>>>
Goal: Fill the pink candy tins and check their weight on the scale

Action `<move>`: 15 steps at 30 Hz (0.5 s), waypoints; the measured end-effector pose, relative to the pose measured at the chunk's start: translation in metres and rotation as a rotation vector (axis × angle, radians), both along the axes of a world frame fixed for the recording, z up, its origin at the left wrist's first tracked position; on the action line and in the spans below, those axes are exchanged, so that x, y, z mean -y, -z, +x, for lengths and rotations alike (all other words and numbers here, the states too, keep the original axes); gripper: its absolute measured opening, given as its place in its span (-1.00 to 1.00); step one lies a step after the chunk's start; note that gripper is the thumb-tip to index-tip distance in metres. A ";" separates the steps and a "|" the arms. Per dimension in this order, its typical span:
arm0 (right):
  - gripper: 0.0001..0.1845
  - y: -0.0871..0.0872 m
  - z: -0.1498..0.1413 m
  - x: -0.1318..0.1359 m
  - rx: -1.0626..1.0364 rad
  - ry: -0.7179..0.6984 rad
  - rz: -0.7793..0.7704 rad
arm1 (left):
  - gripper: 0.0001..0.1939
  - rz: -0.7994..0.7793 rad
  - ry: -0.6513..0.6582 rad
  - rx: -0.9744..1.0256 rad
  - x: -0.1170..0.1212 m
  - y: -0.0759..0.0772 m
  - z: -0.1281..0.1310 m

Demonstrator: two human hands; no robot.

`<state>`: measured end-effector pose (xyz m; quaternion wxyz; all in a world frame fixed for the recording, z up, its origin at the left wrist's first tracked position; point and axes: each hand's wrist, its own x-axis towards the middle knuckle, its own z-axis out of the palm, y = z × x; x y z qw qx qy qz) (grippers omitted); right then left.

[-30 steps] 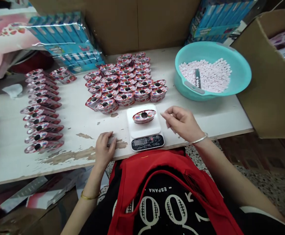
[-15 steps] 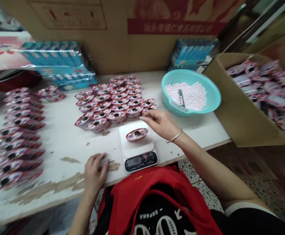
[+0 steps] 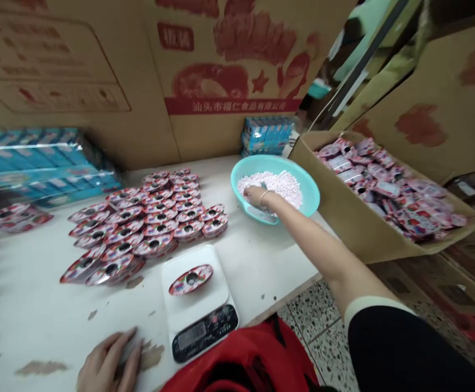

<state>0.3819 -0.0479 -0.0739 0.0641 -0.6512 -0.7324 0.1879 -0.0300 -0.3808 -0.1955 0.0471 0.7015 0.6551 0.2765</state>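
Note:
My right hand [image 3: 254, 195] reaches into the teal bowl [image 3: 302, 185] of small pink-white candies [image 3: 280, 185]; its fingers curl down among them near a scoop handle, and what they hold is hidden. My left hand [image 3: 106, 366] lies flat on the white table [image 3: 33, 321] near the front edge, fingers stretched, holding nothing. Between the hands stands a small white digital scale [image 3: 196, 305] with one red oval candy container [image 3: 191, 279] on its platform.
Several red oval containers [image 3: 147, 223] are grouped behind the scale, more at the far left [image 3: 0, 218]. A cardboard box [image 3: 335, 218] of packed containers stands right of the bowl. Blue shrink-wrapped packs [image 3: 37, 163] and cardboard cartons [image 3: 98, 81] line the back.
My right hand has moved from beside the scale up and right into the teal bowl. The left hand has stayed flat on the table. The view has tilted up and right.

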 end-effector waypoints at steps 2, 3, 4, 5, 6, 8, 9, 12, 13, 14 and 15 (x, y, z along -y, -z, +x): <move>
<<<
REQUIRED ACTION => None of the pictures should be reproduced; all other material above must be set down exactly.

FINISHED EXERCISE =>
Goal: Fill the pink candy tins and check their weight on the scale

Action `<move>`: 15 steps at 30 Hz (0.5 s), waypoints; the measured end-effector pose, relative to the pose measured at the chunk's start: translation in metres and rotation as a rotation vector (axis × angle, radians), both along the axes of a world frame fixed for the recording, z up, its origin at the left wrist's first tracked position; on the action line and in the spans below, those axes are exchanged, so that x, y, z mean -y, -z, +x, for lengths and rotations alike (all other words and numbers here, the states too, keep the original axes); gripper: its absolute measured opening, given as its place in its span (-1.00 to 1.00); step one lies a step after the chunk's start; note that gripper is the thumb-tip to index-tip distance in metres. A ";" separates the steps and a "|" the arms. Per dimension in this order, its typical span:
arm0 (right):
  - gripper: 0.0001..0.1845
  - y: -0.0871..0.0872 m
  - z: -0.1498..0.1413 m
  - x: -0.1318..0.1359 m
  - rx: -1.0626..1.0364 rad
  - ry: -0.7179..0.6984 rad
  - rz: -0.7793..0.7704 rad
arm1 (left):
  - gripper: 0.0001..0.1939
  - rz: -0.7994..0.7793 rad
  - ry: -0.6513..0.6582 rad
  - rx: -0.9744..1.0256 rad
  - x: -0.1170..0.1212 m
  - y: -0.0759..0.0772 m
  - z: -0.1281..0.1310 m

Demonstrator: two human hands; no robot.

`<state>`: measured end-effector pose (xyz m; quaternion wxyz; all in a world frame fixed for the recording, z up, its origin at the left wrist's first tracked position; point and axes: each hand's wrist, its own x-axis towards the middle knuckle, its own z-axis out of the palm, y = z × x; x y z qw qx qy qz) (grippers omitted); right then left.

[-30 steps] 
[-15 steps] 
[+0 steps] 

<state>0.3819 -0.0479 -0.0739 0.0641 -0.6512 -0.7324 0.1879 -0.0300 -0.3808 -0.1955 0.0471 0.7015 0.6551 0.2765</state>
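Note:
My right hand [image 3: 254, 195] reaches into the teal bowl [image 3: 302, 185] of small pink-white candies [image 3: 280, 185]; its fingers curl down among them near a scoop handle, and what they hold is hidden. My left hand [image 3: 106, 366] lies flat on the white table [image 3: 33, 321] near the front edge, fingers stretched, holding nothing. Between the hands stands a small white digital scale [image 3: 196, 305] with one red oval candy container [image 3: 191, 279] on its platform.
Several red oval containers [image 3: 147, 223] are grouped behind the scale, more at the far left [image 3: 0, 218]. A cardboard box [image 3: 335, 218] of packed containers stands right of the bowl. Blue shrink-wrapped packs [image 3: 37, 163] and cardboard cartons [image 3: 98, 81] line the back.
My right hand has moved from beside the scale up and right into the teal bowl. The left hand has stayed flat on the table. The view has tilted up and right.
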
 end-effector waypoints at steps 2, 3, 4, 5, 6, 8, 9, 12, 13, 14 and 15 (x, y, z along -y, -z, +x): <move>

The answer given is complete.